The unpredictability of Chinese character formation and pronunciation

« previous post | next post »

Judging from many comments on this post, "Annals of airport Chinglish, part 3", there is both tremendous interest in and massive confusion about how Chinese characters are constructed.

Jeremy Goldkorn sent me this clever complaint about the characters from Weibo (China's imitation of Twitter) which is circulating widely on the web; it seems to be relevant to our present discussion:

终于会读了,泪奔 三个土念垚(yáo)三个牛念犇(bēn)三个手念掱(pá)三个田念畾(lěi)三个马念骉(biāo)三个羊念羴(shān)三个犬念猋 (biāo)三 个鹿念麤(cū)三个鱼念鱻(xiān)三个贝念赑(bì)三个毛念毳(cuì)三个车念轟(hōng)不会读的转!

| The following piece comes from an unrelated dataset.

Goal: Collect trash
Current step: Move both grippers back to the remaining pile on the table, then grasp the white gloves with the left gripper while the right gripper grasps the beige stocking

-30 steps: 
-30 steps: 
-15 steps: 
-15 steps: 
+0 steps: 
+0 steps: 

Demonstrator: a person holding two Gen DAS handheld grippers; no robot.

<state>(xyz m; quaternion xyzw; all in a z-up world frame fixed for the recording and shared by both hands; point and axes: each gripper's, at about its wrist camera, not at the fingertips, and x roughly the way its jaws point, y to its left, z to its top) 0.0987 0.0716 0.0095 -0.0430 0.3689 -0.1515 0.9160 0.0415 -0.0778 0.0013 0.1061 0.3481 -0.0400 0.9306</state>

I'll provide a rough translation:

With tears streaming down, I've finally learned how to read:

three tǔ 土 ("earth") are pronounced yáo 垚 ("high, lofty")

three niú 牛 ("bovine") are pronounced bēn 犇 ("rush")

three shǒu 手 ("hand") are pronounced pá 掱 ("pickpocket"); the same morpheme may also much more easily be written as 扒, although the latter character also has many other meanings under two different pronunciations, bā: "hold on to; cling to; rake; dig up; push lightly; strip / take off; peel", and pá "rake up; gather together; stew, braise"

three 田 ("field") are pronounced lěi 畾 ("fields divided by dikes")

three mǎ 马 ("horse") are pronounced biāo 骉 ("the aspect / appearance of a galloping herd of horses"); a Chinese woman who had this character as her surname was forbidden to use it because it was not found in standard fonts

three yáng 羊 ("sheep-goat; ovicaprid") are pronounced shān 羴 ("the rank smell of ovicaprids / mutton; a flock / herd of ovicaprids")

three quǎn 犬 ("canine, dog") are pronounced biāo 猋 ("appearance / aspect of dogs running; swift; whirlwind" — the latter meaning is usually written with the "wind" radical either on the left or the right side, and the wind radical may, of course, be either simplified 风 or traditional 風, and the 3 dogs may be replaced by 3 fires (huǒ 火) yet retain the same meaning of "whirlwind", and so forth and so on

three lù 鹿 ("deer") are pronounced cū 麤  ("coarse; crude"), and the same morpheme is written a number of different ways, e.g., 粗, 麄, 眯, etc.

three yú 鱼 ("fish") are pronounced xiān 鱻 ("fresh; new; delicious; rare, few"), another way of writing xiān 鲜 ("fresh", etc.)

three bèi 贝 ("cowry; shell[fish]; valuable; conch") are pronounced bì 赑 ("straining hard; a legendary animal like a tortoise [the bases of many heavy steles in premodern times were often carved in the presumed shape of a bì 赑]")

three máo 毛 ("hair; fur; feather; wool") are pronounced cuì 毳 ("fine animal hair or feathers")

three chē 车 ("cart; car; chariot; vehicle") are pronounced hōng 轟 ("boom; bang; rumble; noise of an explosion")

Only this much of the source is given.